[Work to be completed]: Every line in the listing below from the one with "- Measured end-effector" through the one with "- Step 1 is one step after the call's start" is to be reproduced exactly, both ends included; leave out the rest.

########################################

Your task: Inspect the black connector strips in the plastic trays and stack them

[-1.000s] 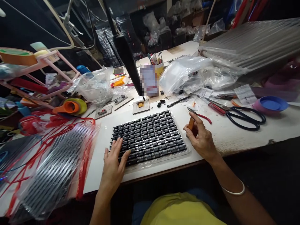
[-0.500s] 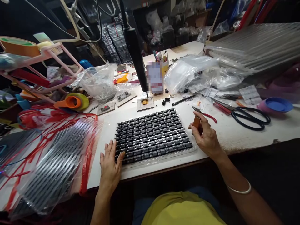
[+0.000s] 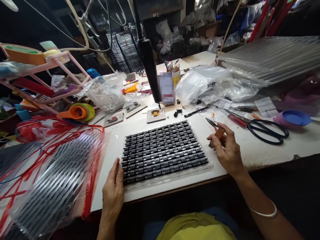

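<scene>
Both hands are kept low over the white desk (image 3: 262, 150), one at either end of a clear tray (image 3: 172, 178) packed with rows of small black parts (image 3: 163, 151). At the tray's near left corner the left hand (image 3: 113, 192) is laid open and flat, fingers straight and together, its inner edge touching the tray's side. At the tray's right edge the right hand (image 3: 226, 150) is closed around a small brown block (image 3: 219, 134), which is pinched between thumb and fingertips and held just above the desk; a thin bangle (image 3: 263, 213) is worn on that wrist. The tray itself is set flat in the middle of the desk, near its front edge.

Just beyond the right hand, red-handled pliers (image 3: 212, 122) are seen, and farther right black scissors (image 3: 268, 128) and a blue bowl (image 3: 292, 118). A black pen (image 3: 196, 111) is laid behind the tray, near a small jig (image 3: 155, 114) under a dark lamp arm (image 3: 150, 71). Clear bags (image 3: 200, 83) are piled behind. To the left, a bagged stack of trays (image 3: 55, 183) tied with red string is seen, with tape rolls (image 3: 77, 112) beyond it.
</scene>
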The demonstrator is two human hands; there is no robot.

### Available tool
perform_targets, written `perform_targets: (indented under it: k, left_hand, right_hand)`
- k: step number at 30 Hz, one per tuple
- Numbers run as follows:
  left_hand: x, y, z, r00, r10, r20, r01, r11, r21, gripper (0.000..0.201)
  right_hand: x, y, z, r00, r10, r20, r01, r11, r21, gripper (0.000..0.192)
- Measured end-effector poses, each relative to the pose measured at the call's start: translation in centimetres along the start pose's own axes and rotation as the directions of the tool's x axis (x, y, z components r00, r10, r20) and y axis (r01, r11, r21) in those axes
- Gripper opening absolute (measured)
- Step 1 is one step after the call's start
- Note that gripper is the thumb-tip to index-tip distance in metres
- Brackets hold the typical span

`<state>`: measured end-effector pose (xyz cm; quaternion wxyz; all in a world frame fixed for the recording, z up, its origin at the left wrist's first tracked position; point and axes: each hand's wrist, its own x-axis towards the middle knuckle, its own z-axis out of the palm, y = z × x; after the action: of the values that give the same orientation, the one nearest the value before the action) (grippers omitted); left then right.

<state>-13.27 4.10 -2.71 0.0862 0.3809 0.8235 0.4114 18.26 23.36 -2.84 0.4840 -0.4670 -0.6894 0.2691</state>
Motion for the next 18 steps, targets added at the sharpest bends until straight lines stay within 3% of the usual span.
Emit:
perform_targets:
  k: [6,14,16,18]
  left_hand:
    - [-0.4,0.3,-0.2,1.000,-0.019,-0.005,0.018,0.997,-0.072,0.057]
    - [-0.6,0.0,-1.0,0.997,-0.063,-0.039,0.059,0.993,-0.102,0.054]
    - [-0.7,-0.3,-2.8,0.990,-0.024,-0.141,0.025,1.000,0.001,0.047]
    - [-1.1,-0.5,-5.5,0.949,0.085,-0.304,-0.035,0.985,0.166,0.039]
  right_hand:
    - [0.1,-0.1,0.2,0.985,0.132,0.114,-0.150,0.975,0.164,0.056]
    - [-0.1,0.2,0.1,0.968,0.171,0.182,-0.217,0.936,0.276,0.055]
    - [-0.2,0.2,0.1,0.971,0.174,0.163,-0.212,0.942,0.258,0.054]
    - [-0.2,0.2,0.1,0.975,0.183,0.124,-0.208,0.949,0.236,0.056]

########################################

[Response box]:
- Measured end-effector poses, each relative to the pose measured at the call's start: translation in centimetres along the start pose's own axes and rotation as the directions of the tool's x axis (x, y, z components r00, r10, r20) and y axis (r01, r11, r21) in those axes
- Gripper opening absolute (measured)
- Step 1 is one step after the call's start

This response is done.